In this assignment you will be working directly with the Visualizer. Hopefully this will make your job easier, as you won't have a complicated class to work with. The sample code included with the project has a quick Visualizer introduction; it would be best to be looking at that code while reading the comments below.

The Visualizer displays objects. Objects have a label and a color. The types of objects you're interested in are Nodes and Edges, which should be used for vertices and edges, respectively. An object is referred to by its id.

A node is created with a position, and an edge is created with its node end points. Positions are given as double-precision floating-point numbers between 0 and 1, with (0,0) being the top-left of the Visualizer window, and (1,1) the bottom-right.

Colors are specified by the SimpleColor enumeration. Examples of colors are eBlack, eRed and eYellow. The primary colors are there, but not much else.

You will probably never need to change the label of any object after creation. Labels are represented internally as strings. There are Svr... functions that set labels to numbers; these work by translating the numbers to a string.

If you right-click in the Visualizer window, you'll get a menu that will allow you to immediately exit the program, and that will print out a list of all the objects the Visualizer knows about. This may be useful during debugging. The list will appear on the stderr of your original program.

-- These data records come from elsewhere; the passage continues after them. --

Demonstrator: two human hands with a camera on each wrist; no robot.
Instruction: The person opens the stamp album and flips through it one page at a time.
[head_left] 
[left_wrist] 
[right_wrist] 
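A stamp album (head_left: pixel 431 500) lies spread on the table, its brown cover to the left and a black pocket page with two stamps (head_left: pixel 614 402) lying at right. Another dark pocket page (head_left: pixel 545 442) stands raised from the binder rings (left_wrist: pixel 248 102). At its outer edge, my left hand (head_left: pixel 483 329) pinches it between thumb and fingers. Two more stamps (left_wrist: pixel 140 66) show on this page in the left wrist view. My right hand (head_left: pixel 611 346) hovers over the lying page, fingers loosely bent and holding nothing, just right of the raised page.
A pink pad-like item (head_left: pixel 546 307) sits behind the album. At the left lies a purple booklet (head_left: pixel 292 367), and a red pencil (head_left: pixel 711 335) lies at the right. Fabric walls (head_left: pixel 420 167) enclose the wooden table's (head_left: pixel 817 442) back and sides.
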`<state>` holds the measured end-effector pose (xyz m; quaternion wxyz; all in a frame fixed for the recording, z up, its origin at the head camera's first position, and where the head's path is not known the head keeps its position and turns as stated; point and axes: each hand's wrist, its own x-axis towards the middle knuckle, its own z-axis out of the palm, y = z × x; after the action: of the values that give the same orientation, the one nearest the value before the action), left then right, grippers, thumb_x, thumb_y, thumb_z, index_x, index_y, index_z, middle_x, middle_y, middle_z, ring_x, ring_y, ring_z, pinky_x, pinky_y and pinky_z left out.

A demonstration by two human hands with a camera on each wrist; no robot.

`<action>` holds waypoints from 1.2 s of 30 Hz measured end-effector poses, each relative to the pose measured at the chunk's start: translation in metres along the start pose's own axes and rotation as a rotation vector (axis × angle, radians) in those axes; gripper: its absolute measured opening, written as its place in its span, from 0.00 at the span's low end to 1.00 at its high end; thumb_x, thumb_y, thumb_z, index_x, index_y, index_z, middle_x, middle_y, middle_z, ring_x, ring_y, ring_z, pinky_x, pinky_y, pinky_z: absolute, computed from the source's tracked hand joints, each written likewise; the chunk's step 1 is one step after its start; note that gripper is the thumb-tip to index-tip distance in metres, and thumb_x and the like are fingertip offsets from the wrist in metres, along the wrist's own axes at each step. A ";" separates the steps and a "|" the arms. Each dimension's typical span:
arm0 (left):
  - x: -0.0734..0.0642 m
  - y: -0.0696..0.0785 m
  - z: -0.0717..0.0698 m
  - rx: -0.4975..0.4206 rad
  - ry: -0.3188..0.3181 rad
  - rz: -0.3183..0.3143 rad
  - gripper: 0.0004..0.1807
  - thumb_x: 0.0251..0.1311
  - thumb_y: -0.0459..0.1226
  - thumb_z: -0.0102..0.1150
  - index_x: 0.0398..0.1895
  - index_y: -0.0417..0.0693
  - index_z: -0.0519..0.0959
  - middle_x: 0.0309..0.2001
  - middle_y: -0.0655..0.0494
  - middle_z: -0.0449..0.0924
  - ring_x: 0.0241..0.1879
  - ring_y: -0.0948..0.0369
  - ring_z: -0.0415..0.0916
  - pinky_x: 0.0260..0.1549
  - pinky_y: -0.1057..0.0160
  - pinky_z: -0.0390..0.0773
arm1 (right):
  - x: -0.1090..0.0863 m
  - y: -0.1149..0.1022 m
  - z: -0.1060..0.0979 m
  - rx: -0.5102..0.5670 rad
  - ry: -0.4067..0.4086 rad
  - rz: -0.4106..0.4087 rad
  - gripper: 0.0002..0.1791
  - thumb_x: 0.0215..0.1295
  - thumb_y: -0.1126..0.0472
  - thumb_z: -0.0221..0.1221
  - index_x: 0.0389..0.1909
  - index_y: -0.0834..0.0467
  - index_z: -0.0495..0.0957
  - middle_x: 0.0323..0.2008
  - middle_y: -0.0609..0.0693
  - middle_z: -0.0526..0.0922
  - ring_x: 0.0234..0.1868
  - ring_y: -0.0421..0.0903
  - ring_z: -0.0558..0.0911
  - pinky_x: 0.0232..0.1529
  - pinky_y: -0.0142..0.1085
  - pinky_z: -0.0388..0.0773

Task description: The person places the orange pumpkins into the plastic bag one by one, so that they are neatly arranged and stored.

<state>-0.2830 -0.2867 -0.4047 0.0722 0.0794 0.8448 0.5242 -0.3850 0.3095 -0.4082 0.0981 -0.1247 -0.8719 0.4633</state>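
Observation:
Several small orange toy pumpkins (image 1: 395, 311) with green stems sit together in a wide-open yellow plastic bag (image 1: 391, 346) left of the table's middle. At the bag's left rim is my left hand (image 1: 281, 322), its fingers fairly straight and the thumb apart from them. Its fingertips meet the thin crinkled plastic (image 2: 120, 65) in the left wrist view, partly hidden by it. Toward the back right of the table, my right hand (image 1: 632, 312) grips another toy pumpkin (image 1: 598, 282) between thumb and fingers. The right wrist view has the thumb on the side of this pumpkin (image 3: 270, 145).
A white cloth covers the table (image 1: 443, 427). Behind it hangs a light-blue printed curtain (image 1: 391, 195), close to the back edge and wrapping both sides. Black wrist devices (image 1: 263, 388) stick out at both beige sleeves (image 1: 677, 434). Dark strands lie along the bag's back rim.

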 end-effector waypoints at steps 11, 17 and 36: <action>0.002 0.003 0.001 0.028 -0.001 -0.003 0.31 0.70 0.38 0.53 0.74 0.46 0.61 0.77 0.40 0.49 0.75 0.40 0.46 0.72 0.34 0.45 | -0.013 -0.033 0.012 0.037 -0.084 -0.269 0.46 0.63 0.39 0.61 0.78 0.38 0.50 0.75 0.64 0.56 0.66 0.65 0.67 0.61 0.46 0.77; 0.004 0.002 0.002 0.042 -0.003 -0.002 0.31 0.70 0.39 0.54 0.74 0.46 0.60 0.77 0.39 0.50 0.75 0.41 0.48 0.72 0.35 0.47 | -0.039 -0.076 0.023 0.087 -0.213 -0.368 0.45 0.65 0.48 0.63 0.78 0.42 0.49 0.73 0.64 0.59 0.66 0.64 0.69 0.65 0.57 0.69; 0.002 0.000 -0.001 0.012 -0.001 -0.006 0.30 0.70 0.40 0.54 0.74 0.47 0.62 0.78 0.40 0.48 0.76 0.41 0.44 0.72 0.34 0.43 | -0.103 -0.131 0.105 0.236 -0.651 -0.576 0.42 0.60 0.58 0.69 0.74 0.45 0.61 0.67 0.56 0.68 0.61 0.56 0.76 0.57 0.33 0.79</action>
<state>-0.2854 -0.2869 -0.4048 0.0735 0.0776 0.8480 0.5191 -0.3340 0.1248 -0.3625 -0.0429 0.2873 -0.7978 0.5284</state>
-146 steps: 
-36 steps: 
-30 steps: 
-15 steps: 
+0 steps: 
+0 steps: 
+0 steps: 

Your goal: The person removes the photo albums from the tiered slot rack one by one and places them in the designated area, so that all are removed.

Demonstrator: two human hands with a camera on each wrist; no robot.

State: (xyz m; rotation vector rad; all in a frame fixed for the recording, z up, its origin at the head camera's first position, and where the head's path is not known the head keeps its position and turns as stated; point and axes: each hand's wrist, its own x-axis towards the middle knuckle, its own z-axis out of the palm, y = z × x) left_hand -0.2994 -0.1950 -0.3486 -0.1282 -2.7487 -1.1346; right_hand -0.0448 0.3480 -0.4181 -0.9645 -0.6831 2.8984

Specifics can be found in the header files common.h and client.h, located in the course include/ directory.

Graph Input Format

Format of input file:
 Vertex count
 List of vertices
 List of edges
There are count lines in the list of vertices. Each vertex line has the format
 n vertex-num x y
Here n is the literal character 'n', vertex-num is an integer that is the vertex number, and x and y are double-precision floating-point positions, in the range 0..1 (that is, just what the Visualizer takes).

The vertex numbers should appear consecutively from 0 to count-1; that is, they must appear in order. I designed it this way to make it easy to catch input errors, although in retrospect it seems like overkill.

Each edge line has the format

 src dst weight
Here src and dst are the end points of the edge (of course, as the graph is undirected, there's really no difference between the source and the destination), and weight is the weight of the edge.

The program wgraph in the course directory reads and displays graphs of this format. The project file for this assignment includes some sample graphs in this format and some sample code for reading in the files.